寺山修司は日本語のフェチだと言っていたらしい。たしかに、あるときは瑞々しく、あるときは禍々しく、言葉が立ってるな。


僕の読書ノート「アルジャーノンに花束を(ダニエル・キイス)」

2022-01-22 08:54:29 | 書評(文学)

読んで泣くというより、救いがなくて読んでて苦しかった。

知的障害者のチャーリーは、やさしい心を持ち、向上心もあり、そこそこ幸せに暮らしていた。ある時、大学の研究チームが考案した知的障害の外科的治療法をはじめて受ける被験者になった。手術は成功して、チャーリーのIQはみるみる向上した。それによって記憶能力が高まったために、知的障害者だったころの記憶がよみがえってきた。それは、友達だと思っていた人たちから実はバカにされていたこと、母親から虐待を受けていてついには施設に送られて捨てられたことなど、辛い思い出だった。一方、知的能力が高まっても、人を思いやる心が発達しなかったため、今現在の周りの人たちの欺瞞と自己中心主義が許せなくて、怒りがおさまらない。そして、同じ手術を受けたネズミのアルジャーノンを観察していたら、この治療法の効力は長くは続かないことがわかり、チャーリーはまた昔のような混沌とした世界に戻ることを予見し、それに向けて心の準備を整えていく。

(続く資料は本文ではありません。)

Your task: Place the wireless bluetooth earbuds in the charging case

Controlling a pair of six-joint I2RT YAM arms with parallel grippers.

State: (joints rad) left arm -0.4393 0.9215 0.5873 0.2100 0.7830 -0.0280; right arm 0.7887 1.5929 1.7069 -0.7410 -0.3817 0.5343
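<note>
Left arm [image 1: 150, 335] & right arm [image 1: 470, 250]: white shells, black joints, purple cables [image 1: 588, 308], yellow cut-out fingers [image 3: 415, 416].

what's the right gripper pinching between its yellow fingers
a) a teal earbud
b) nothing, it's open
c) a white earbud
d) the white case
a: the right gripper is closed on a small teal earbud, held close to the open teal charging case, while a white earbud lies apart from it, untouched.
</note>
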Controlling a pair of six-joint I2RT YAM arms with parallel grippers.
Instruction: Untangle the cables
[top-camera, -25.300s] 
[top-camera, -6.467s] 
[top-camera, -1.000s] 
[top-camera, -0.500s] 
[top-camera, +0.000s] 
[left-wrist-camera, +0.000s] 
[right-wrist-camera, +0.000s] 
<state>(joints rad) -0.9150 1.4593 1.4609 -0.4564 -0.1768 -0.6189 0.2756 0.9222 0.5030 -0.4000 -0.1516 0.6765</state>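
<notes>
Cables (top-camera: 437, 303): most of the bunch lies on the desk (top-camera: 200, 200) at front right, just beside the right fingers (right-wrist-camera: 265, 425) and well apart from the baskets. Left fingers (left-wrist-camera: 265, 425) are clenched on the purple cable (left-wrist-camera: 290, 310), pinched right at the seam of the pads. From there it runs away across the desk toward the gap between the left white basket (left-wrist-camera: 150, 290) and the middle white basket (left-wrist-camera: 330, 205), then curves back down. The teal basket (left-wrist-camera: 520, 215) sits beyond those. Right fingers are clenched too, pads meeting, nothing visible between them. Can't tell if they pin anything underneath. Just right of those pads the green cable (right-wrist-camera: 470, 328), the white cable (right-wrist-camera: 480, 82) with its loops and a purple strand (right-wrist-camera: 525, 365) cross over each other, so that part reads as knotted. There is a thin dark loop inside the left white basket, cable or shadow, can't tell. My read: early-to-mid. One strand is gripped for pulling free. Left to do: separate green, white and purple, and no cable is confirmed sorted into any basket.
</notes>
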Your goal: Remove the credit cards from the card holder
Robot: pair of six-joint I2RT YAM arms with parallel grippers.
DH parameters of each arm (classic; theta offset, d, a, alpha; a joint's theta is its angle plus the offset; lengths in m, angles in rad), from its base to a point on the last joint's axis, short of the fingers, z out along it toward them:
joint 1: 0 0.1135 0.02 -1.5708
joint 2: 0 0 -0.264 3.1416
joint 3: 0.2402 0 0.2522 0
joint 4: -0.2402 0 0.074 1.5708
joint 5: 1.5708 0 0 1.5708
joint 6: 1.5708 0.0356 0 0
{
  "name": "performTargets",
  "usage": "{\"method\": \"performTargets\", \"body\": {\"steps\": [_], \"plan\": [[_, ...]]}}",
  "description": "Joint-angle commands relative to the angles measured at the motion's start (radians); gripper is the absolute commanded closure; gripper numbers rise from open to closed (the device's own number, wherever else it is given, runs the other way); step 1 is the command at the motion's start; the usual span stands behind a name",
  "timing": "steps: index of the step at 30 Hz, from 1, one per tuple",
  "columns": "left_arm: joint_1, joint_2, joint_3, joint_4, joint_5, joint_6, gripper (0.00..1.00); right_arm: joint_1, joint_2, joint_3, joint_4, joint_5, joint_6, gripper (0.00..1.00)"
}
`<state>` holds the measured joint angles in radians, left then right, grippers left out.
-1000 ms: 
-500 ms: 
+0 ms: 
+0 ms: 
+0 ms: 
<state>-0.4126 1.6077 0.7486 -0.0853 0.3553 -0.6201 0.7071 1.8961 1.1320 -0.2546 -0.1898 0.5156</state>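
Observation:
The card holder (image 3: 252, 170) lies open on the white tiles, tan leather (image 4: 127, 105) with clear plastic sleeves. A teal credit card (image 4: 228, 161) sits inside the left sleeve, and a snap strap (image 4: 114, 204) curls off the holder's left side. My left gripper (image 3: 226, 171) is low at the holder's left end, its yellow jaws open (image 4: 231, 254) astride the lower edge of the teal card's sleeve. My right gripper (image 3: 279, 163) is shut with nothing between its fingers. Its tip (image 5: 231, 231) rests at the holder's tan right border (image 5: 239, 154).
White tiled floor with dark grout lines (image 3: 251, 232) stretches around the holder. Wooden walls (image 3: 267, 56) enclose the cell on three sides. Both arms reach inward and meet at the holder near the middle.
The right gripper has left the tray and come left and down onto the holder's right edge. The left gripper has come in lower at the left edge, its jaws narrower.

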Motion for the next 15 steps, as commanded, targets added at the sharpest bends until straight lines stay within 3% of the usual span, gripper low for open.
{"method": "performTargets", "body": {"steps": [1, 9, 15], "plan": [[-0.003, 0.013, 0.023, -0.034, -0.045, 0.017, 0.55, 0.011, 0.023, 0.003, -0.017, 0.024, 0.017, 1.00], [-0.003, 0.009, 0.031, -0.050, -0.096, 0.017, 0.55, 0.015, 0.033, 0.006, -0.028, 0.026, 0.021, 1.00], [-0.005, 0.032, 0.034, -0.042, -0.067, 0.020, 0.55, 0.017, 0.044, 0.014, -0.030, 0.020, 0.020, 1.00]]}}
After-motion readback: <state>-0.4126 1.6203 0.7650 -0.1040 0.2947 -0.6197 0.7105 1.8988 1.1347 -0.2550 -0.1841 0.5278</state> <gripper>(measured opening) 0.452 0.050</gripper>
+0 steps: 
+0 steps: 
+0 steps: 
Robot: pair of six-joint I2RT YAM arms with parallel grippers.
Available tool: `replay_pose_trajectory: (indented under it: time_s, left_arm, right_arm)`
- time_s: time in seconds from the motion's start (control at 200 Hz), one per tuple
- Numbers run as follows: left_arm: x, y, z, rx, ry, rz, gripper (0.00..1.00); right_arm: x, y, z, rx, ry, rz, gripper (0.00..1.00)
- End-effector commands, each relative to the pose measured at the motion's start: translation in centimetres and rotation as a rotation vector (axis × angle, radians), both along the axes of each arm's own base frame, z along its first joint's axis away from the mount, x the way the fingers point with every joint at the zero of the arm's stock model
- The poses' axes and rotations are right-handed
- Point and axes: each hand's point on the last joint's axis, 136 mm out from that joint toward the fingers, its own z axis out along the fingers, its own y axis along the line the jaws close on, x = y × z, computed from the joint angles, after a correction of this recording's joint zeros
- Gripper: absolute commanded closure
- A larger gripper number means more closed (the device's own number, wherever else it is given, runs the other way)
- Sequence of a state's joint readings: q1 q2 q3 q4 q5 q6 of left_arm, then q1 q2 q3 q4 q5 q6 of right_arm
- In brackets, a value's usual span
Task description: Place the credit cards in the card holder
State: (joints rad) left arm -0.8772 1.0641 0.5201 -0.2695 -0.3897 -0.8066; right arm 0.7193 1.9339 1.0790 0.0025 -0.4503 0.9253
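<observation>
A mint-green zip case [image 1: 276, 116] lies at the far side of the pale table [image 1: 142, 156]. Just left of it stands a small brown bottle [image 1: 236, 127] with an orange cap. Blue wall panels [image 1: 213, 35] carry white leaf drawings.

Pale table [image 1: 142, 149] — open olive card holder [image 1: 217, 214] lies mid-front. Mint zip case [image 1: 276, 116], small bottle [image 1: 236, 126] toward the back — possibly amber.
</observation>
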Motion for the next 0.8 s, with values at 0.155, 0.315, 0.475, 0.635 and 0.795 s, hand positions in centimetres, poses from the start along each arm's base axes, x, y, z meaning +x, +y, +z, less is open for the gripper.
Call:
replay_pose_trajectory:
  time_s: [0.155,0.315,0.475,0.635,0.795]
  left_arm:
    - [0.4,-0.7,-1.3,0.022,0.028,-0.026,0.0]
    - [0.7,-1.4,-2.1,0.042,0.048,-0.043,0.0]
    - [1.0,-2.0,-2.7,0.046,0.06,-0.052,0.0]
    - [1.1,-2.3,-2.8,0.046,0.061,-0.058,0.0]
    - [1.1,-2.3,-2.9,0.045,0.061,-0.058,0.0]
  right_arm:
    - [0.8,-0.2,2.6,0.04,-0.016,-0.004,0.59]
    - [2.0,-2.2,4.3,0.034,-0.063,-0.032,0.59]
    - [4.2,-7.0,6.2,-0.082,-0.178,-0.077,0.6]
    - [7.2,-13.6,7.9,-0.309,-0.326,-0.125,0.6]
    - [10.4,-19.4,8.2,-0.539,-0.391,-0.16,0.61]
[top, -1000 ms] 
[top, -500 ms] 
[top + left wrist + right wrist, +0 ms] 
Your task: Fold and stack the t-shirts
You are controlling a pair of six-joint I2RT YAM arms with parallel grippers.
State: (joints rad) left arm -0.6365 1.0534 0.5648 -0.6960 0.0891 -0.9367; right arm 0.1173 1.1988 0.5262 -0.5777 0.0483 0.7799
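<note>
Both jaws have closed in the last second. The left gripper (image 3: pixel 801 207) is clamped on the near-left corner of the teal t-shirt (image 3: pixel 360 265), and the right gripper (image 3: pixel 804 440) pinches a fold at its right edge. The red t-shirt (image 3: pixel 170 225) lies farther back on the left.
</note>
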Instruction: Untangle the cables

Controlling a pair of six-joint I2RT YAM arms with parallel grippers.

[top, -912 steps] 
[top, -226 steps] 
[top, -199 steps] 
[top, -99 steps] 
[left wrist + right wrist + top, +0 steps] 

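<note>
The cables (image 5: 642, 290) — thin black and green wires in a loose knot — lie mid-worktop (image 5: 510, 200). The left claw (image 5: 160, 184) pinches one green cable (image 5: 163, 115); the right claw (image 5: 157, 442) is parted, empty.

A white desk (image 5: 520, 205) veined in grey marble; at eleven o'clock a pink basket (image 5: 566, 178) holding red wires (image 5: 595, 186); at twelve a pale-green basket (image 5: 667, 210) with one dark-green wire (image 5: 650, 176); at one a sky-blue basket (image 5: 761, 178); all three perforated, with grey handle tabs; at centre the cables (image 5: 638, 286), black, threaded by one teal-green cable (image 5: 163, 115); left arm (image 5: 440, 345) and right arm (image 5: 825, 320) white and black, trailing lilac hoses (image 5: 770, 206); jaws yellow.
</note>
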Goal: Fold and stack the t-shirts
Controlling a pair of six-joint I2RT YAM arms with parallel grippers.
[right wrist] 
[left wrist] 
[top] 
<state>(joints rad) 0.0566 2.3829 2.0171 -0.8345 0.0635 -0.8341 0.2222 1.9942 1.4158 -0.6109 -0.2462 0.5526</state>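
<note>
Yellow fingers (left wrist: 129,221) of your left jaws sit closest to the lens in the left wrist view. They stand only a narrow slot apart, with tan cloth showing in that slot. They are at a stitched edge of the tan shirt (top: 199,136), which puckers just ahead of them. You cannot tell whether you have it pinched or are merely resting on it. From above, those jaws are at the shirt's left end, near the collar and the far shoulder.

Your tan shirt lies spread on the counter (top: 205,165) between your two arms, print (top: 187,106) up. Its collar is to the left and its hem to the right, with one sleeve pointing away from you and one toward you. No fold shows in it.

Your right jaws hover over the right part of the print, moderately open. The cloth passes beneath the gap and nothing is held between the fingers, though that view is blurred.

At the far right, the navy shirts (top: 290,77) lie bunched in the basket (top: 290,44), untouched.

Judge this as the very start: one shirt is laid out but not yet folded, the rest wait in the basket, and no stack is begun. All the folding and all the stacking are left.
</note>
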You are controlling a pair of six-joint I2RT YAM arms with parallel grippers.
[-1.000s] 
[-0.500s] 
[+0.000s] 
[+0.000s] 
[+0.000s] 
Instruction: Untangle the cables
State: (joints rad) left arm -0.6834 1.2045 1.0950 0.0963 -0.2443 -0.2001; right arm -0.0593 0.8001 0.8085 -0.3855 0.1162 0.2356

著者のダニエル・キースは本作のもとになる中編小説を書いて出版社に持ち込んだとき、編集者からハッピーエンドにするように求められたが、がんとして受け付けなかったという。そのうちもとのストーリーのままで出版してくれるところが見つかり、世に出ることになった。知的障害は、他人ごとではない。自分や身近な人が、いつ事故による高次脳機能障害になって、あるいは認知症になって、知的障害者のようになるかわからない。でも、今のところ、救う手立ては見つかっていない。ダニエル・キースがこの物語を安易にハッピーエンドで終わらさなかったのは、後世の人たちに救う手立てー医学的にも社会的にもーを見つけてほしいというメッセージを残したかったからかもしれない。